Inhoudsopgave
Zouden vervoegen?
Vervoeging: ik zal, je zult / je zal, u zult / u zal, hij zal, wij zullen. ik zou, wij zouden.
Hebben gekund?
Het voltooid deelwoord van het werkwoord kunnen is gekund. Gekunnen* komt soms voor, maar die vorm is geen standaardtaal. Vervoeging: ik kan, je kunt / je kan, u kunt / u kan, hij kan, wij kunnen.
Zullen in TT?
(zullen, tt) van deze taart gaan smullen. (zullen, tt) wij gaan wandelen in het park?
Kunnen verledentijd?
Imparfait + Passé simple/Onvoltooid Verleden Tijd (OVT) Hij/Ze/Het kon. We konden. Jullie konden. Ze konden.
Is zou een vorm van zullen?
zullen/vervoeging
vervoeging van het werkwoord zullen | ||
---|---|---|
tegenwoordige tijd | verleden tijd | |
ik | zal | zouden |
jij, je | zult, zal | zouden |
u | zult, zal | zou, zoudt |
Zal persoonsvorm?
Is het ‘Hij zegt dat hij zal komen’ of ‘Hij zegt dat hij komen zal’? Beide vormen zijn goed. Een persoonsvorm (zal, heeft, enz.) kan in een bijzin voor of achter een ander werkwoord staan.
Kan vervoegen?
Vervoeging: ik kan, je kunt / je kan, u kunt / u kan, hij kan, wij kunnen. ik kon, wij konden. ik heb gekund.
Hebben kunnen of konden?
kunnen/vervoeging
vervoeging van het werkwoord kunnen | ||
---|---|---|
tegenwoordige tijd | verleden tijd | |
ik | kan | konden |
jij, je | kunt, kan | konden |
u | kunt, kan | kon |
Zullen werkwoordsvorm?
zullen/vervoeging
vervoeging van het werkwoord zullen | ||
---|---|---|
tegenwoordige tijd | verleden tijd | |
jij, je | zult, zal | zouden |
u | zult, zal | zou, zoudt |
gij, ge | zult | zoudt |
Zullen in het Duits vervoegen?
Het werkwoord werden: hoe moet je deze vervoegen?

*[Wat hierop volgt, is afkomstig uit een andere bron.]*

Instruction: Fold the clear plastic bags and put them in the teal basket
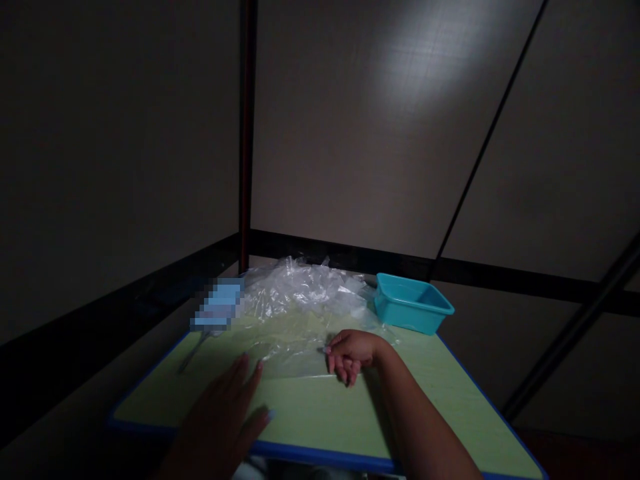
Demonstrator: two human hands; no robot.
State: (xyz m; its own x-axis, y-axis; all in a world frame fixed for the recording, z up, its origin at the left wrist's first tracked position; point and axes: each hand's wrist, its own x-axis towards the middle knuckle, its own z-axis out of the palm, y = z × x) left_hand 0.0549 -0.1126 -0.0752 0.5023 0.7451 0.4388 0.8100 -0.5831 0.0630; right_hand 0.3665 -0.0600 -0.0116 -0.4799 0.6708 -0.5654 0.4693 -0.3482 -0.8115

- Ik word / ik zal: ich werde.
- Jij wordt / zal: du wirst.
- Hij/zij/het/men wordt / zal: er/sie/es/man wird.
- Wij worden / zullen: wir werden.
- Jullie worden / zullen: ihr werdet.
- Zij worden / zullen: sie werden.
- U wordt / zal: Sie werden.
Zullen Conjugation Dutch?
Is persoonsvorm?
De persoonsvorm van een zin is altijd een werkwoord. Werkwoorden zijn dingen die je kunt doen; fietsen, lopen, spelen, kruipen, klappen, slapen… Als je de persoonsvorm van een zin weet, dan kun je ook de andere zinsdelen benoemen. Maak de zin vragend; de persoonsvorm komt vooraan.